A History of India, Third Edition

(Nandana) #1
EARLY CIVILISATIONS OF THE NORTHWEST

Mantra texts of the Vedas would then have been produced around 1000 to
800 and 1200 to 1000 BC respectively. Max Müller’s chronology of the
Vedic literature is still more or less accepted by Indologists, although the
date of the Rigveda is extended from 1300 to 1000 BC.
The texts of the Vedas were believed to have originated by divine
inspiration and, therefore, they were transmitted orally from one
generation of Brahmin priests to another in a most faithful and accurate
manner. These well-preserved ancient texts are thus a fairly reliable source
of the history of the Vedic period. This is particularly true of the Mantra
texts which are regarded in the West as the Vedas as such, whereas in India
the Brahmanas, Upanishads and Sutras are also considered to be integral
parts of the Vedas. The Mantra texts consist of four collections (samhita):
Rigveda, Samaveda, Yajurveda and Atharvaveda. The Rigveda is thought
to be the most ancient and most sacred text. It is also the best source of
information on the daily life of the Vedic Aryans, their struggles and
aspirations, their religious and philosophical ideas.

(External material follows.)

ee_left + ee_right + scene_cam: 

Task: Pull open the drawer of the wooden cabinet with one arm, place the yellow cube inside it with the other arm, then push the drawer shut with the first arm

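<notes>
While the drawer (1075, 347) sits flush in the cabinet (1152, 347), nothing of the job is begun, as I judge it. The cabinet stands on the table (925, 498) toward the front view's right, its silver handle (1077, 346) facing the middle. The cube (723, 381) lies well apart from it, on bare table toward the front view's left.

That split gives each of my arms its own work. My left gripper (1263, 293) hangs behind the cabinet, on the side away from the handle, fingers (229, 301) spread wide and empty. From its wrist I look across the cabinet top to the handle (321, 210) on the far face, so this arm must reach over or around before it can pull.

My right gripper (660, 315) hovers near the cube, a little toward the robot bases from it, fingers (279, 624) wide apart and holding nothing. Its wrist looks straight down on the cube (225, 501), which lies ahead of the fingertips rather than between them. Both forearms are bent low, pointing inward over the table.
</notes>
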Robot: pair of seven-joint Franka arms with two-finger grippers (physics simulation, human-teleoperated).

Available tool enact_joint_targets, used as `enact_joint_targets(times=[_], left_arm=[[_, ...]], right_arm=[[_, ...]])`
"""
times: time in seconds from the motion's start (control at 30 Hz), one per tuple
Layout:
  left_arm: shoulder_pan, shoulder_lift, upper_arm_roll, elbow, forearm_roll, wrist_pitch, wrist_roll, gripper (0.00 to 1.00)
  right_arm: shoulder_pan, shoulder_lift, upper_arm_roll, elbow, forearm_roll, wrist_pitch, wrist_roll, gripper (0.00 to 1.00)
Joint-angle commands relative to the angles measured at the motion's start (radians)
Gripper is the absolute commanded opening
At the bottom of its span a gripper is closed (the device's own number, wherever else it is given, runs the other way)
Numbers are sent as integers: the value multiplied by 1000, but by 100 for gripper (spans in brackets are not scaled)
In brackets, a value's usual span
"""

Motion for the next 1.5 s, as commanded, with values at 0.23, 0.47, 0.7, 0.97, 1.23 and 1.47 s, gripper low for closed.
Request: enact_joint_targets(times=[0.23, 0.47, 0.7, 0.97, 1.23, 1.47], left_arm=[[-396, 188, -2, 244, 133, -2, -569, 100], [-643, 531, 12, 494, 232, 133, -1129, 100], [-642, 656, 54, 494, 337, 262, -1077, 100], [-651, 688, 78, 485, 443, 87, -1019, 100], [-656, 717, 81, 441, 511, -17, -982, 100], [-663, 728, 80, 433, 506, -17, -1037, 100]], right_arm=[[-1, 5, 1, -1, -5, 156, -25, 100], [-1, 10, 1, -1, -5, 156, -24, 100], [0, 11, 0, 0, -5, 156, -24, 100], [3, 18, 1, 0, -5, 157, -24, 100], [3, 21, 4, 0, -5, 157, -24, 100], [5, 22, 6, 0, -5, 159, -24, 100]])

The Rigveda contains 1,028 hymns with, altogether, 10,600 verses
which are collected in ten books or cycles of songs (mandala). Books II–VII
are considered to be the most ancient ones; they are also called ‘family
books’ because they were produced by certain families of sages. Books I
and X were composed at a later stage. Book X contains a great deal of
philosophical reflection as well as evidence of the caste system which is
missing in the earlier books. The early hymns contain older traditions of
the migration period but the main corpus was composed when the Vedic
culture was still confined to northwestern India and in the Panjab. Later
hymns which had their origin probably in the Brahmana period of the first
centuries of the first millennium BC reflect an advanced stage of
socioeconomic development in the Ganga-Yamuna Doab.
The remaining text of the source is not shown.